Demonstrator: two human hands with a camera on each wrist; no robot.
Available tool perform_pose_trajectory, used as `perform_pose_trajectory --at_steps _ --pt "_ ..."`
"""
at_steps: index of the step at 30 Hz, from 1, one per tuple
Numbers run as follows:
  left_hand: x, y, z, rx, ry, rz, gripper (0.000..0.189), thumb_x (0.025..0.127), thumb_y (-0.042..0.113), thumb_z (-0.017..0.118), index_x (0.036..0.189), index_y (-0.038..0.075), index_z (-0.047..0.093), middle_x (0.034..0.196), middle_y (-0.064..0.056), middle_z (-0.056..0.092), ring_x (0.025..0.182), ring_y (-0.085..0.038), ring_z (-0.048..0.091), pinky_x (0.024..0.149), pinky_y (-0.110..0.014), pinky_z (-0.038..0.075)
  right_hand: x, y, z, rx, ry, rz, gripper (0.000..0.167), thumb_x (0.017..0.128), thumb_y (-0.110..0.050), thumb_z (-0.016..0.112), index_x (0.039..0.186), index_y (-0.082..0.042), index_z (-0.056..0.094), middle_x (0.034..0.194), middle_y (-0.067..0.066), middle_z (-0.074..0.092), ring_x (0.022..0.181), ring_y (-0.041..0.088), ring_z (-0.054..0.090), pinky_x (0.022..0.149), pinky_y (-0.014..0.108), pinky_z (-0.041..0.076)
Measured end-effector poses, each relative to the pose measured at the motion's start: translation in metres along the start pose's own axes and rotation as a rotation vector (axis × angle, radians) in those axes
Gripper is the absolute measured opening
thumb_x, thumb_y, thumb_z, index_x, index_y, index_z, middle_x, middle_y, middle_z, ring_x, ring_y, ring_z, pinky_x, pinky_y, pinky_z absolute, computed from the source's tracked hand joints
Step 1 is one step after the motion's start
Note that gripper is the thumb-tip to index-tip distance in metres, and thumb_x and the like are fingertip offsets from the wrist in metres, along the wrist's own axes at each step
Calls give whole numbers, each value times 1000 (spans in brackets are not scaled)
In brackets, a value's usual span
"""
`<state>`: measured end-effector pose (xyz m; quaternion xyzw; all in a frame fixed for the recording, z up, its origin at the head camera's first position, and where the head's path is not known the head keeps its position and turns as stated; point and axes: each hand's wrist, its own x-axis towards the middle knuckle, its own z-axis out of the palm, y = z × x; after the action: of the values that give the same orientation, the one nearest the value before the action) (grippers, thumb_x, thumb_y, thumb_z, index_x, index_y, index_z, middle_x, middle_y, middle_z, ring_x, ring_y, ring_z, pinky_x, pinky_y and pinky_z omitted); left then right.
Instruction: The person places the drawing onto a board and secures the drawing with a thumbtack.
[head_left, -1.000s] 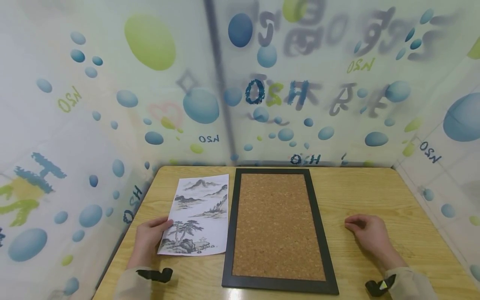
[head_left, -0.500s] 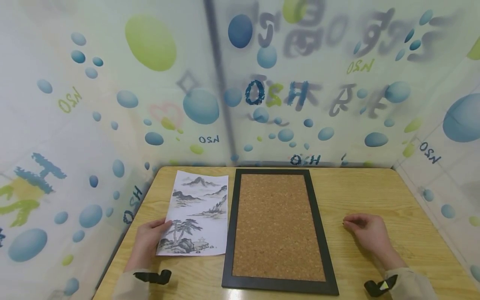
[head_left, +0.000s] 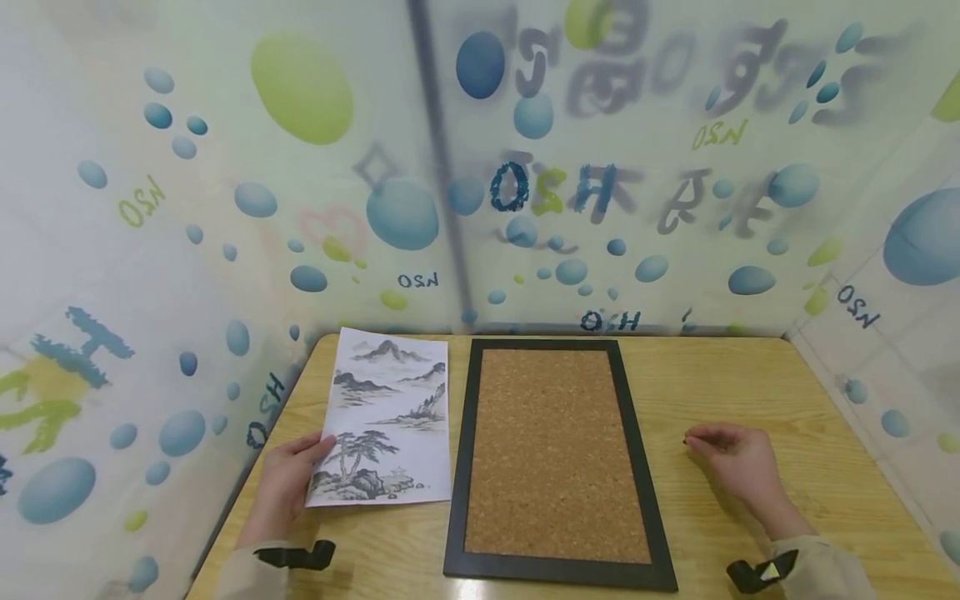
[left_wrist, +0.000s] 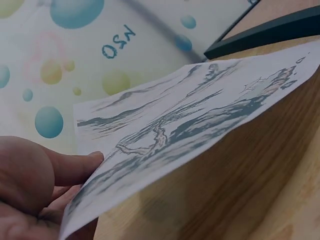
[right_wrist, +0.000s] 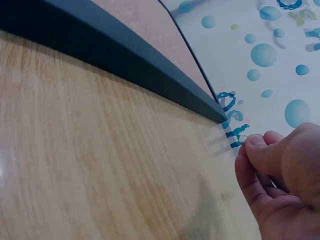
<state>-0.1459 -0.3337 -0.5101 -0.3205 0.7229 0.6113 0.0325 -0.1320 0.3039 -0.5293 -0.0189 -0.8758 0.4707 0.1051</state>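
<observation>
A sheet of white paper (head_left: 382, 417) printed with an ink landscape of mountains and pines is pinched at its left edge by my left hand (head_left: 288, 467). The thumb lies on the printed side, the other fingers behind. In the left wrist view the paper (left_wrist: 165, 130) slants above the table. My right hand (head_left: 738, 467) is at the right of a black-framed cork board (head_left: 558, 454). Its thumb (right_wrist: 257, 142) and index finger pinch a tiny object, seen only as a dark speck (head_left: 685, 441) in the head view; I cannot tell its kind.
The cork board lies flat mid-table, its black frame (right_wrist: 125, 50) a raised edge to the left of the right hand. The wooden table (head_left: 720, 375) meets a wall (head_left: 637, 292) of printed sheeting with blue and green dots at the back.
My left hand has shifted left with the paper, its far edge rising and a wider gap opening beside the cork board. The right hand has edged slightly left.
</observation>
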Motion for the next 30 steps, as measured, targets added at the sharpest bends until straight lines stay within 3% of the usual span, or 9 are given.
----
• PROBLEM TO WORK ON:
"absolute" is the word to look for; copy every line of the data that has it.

• WRITTEN ANSWER:
Gripper is the absolute measured opening
thumb_x, thumb_y, thumb_z, index_x, index_y, index_z, middle_x, middle_y, middle_z, ring_x, ring_y, ring_z, pinky_x, pinky_y, pinky_z absolute, computed from the source's tracked hand joints

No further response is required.